> _Exercise_
Gather the lines below that include the string "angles", copying each in full.

> _Available records_
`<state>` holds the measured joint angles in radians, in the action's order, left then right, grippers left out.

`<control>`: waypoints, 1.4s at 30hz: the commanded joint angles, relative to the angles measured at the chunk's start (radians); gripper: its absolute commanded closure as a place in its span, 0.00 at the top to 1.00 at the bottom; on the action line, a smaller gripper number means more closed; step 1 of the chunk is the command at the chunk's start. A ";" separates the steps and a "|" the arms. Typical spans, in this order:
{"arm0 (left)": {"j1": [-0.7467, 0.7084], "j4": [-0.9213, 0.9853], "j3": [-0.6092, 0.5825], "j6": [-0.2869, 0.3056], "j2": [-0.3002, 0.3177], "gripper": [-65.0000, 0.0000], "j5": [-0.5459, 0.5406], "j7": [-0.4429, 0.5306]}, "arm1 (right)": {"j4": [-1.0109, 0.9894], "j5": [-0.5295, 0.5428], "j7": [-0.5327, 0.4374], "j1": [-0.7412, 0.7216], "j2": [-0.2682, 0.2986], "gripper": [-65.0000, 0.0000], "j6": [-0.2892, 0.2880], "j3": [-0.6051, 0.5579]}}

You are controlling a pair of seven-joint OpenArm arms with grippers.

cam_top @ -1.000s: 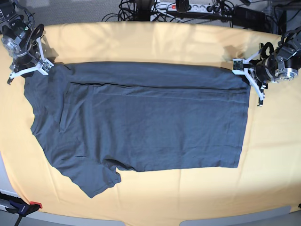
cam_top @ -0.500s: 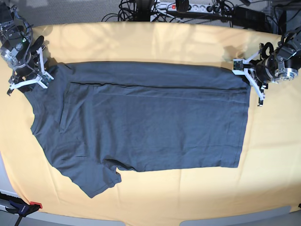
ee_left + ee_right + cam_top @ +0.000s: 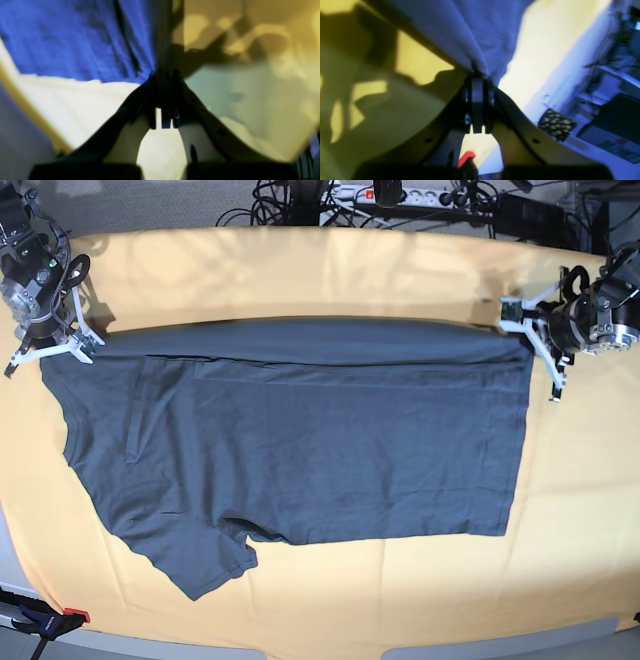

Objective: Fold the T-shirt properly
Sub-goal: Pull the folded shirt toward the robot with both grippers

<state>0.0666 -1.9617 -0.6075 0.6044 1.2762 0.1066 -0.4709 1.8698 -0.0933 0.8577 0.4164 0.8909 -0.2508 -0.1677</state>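
Yellow cloth covers the table (image 3: 330,610), and near the lower left of the base view a short sleeve of the T-shirt (image 3: 300,430) juts toward the front edge. The dark slate-grey garment lies spread flat across the middle of the frame, collar end to the left, hem to the right, lightly creased, with a narrow band along its far edge already turned over.

Soft, light cotton like this will likely sag and drag between two held points, so it is best taken at the corners of the far edge and kept taut while it is carried over.

At the upper right, the left gripper (image 3: 528,330) has its jaws pressed together on the hem-end corner of that far edge; the left wrist view shows cloth bunching into the closed fingertips. At the upper left, the right gripper (image 3: 80,345) pinches the shoulder-end corner, fabric gathering into its shut jaws in the right wrist view. Beyond the table, cables and a power strip (image 3: 400,195) crowd the top of the frame.
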 commanded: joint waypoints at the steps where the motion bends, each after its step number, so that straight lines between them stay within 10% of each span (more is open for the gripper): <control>1: 0.014 -0.023 0.013 0.014 0.039 0.00 -0.018 -0.004 | 0.010 -0.011 0.028 -0.008 0.024 0.00 0.001 0.011; 18: 0.014 -0.124 0.013 0.094 0.159 0.00 -0.202 0.001 | 0.159 0.203 0.132 0.182 0.209 0.00 -0.004 0.011; 42: -0.132 -0.224 0.013 0.094 0.277 0.00 -0.344 -0.080 | 0.218 0.295 0.255 0.307 0.259 0.00 -0.109 0.011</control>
<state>-0.0727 -2.1777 -0.6037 0.6918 1.5436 -0.2386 -0.5434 2.0758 0.2111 1.0912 0.7258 1.1297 -0.3614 -0.1680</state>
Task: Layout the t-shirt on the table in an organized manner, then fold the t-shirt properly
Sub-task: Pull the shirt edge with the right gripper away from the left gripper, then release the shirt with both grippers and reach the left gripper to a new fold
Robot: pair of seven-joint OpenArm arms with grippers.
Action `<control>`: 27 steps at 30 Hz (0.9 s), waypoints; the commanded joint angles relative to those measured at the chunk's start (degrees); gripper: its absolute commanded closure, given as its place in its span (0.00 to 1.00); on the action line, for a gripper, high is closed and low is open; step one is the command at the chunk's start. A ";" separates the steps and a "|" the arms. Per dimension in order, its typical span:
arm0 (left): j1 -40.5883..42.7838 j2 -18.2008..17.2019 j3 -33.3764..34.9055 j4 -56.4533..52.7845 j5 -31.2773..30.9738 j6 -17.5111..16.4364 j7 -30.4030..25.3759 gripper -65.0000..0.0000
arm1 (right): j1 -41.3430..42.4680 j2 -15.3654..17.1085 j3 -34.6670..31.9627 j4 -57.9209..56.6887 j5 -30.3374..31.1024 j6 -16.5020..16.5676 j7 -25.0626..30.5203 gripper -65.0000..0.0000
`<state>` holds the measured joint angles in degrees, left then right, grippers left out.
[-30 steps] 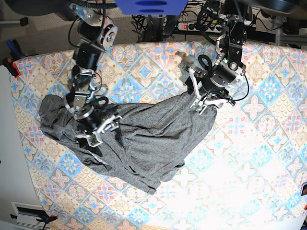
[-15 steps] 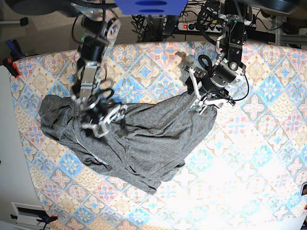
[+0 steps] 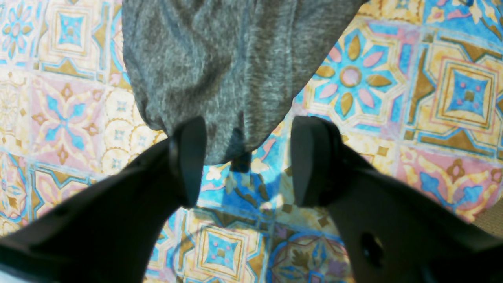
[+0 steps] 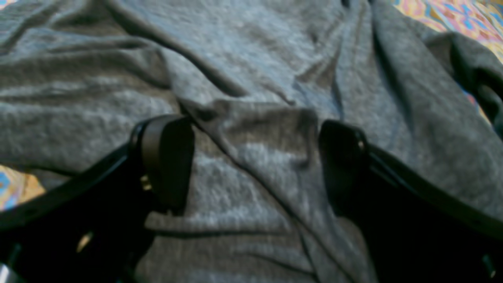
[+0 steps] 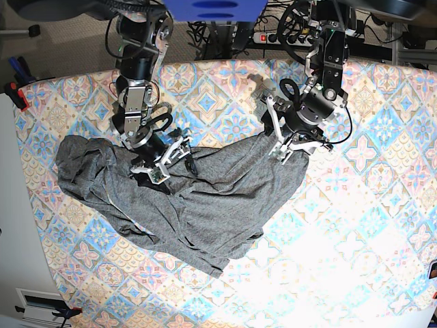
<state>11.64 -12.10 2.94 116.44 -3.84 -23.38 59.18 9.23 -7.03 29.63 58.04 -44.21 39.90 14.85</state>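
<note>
The dark grey t-shirt lies crumpled on the tile-patterned table, bunched at the left with a corner drawn out to the right. My left gripper is at that right corner. In the left wrist view it is open, and the shirt's edge hangs by its left finger. My right gripper is over the shirt's upper left part. In the right wrist view it is open, and a raised fold of the shirt lies between its fingers.
The table's left edge borders a white surface. Cables and a power strip lie behind the far edge. A red-handled tool sits at the far left. Bare patterned cloth spreads to the right and front of the shirt.
My right gripper has moved up and to the right across the shirt, from its left bunch toward its upper middle. My left gripper has barely shifted at the right corner.
</note>
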 commanded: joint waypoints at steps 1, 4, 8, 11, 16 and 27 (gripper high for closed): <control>-0.61 -0.17 -0.08 0.88 -0.08 0.21 -1.02 0.49 | 1.18 -0.05 -0.22 1.08 0.91 0.10 1.63 0.28; -0.69 -0.17 -0.08 0.88 -0.08 0.21 -1.02 0.49 | 1.27 -0.05 -0.22 1.08 0.91 0.10 1.63 0.50; -0.87 -0.17 -0.08 0.88 -0.08 0.21 -1.02 0.49 | 0.92 -0.05 -0.04 1.61 0.91 0.10 0.66 0.85; -0.96 -0.17 -0.08 0.88 -0.08 0.21 -1.02 0.49 | 0.92 -0.05 0.92 6.18 1.00 0.10 -1.53 1.00; -1.05 -0.17 -0.08 0.79 -0.08 0.21 -1.11 0.49 | -2.77 -0.67 1.63 15.06 1.00 0.10 -1.88 1.00; -1.05 -0.17 -0.08 0.79 -0.08 0.21 -1.20 0.49 | -19.30 -1.72 0.31 30.79 3.46 0.10 -1.88 1.00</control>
<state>11.14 -12.21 2.94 116.42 -3.84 -23.35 58.96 -10.48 -8.71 29.71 87.72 -41.82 40.18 11.53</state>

> _Task answer_
`<state>` holds the measured joint angles in radians, in the action's order, left then right, grippers left out.
`<control>`: waypoints, 1.4s at 30hz: the commanded joint angles, relative to the angles measured at the chunk's start (radians); gripper: its absolute commanded closure as a place in its span, 0.00 at the top to 1.00 at the bottom; on the action line, a smaller gripper number means more closed; step 1 of the chunk is the command at the chunk's start. A ";" separates the steps and a "|" the arms. Typical spans, in this order:
Action `<control>`: 27 steps at 30 Hz (0.9 s), waypoints; the commanded joint angles relative to those measured at the chunk's start (degrees); gripper: its absolute commanded closure, given as its place in its span (0.00 to 1.00); on the action line, for a gripper, high is closed and low is open; step one is the command at the chunk's start. A ";" separates the steps and a "|" the arms. Per dimension in order, its typical span:
`<state>` holds the measured joint angles in degrees, left then right, grippers left out.

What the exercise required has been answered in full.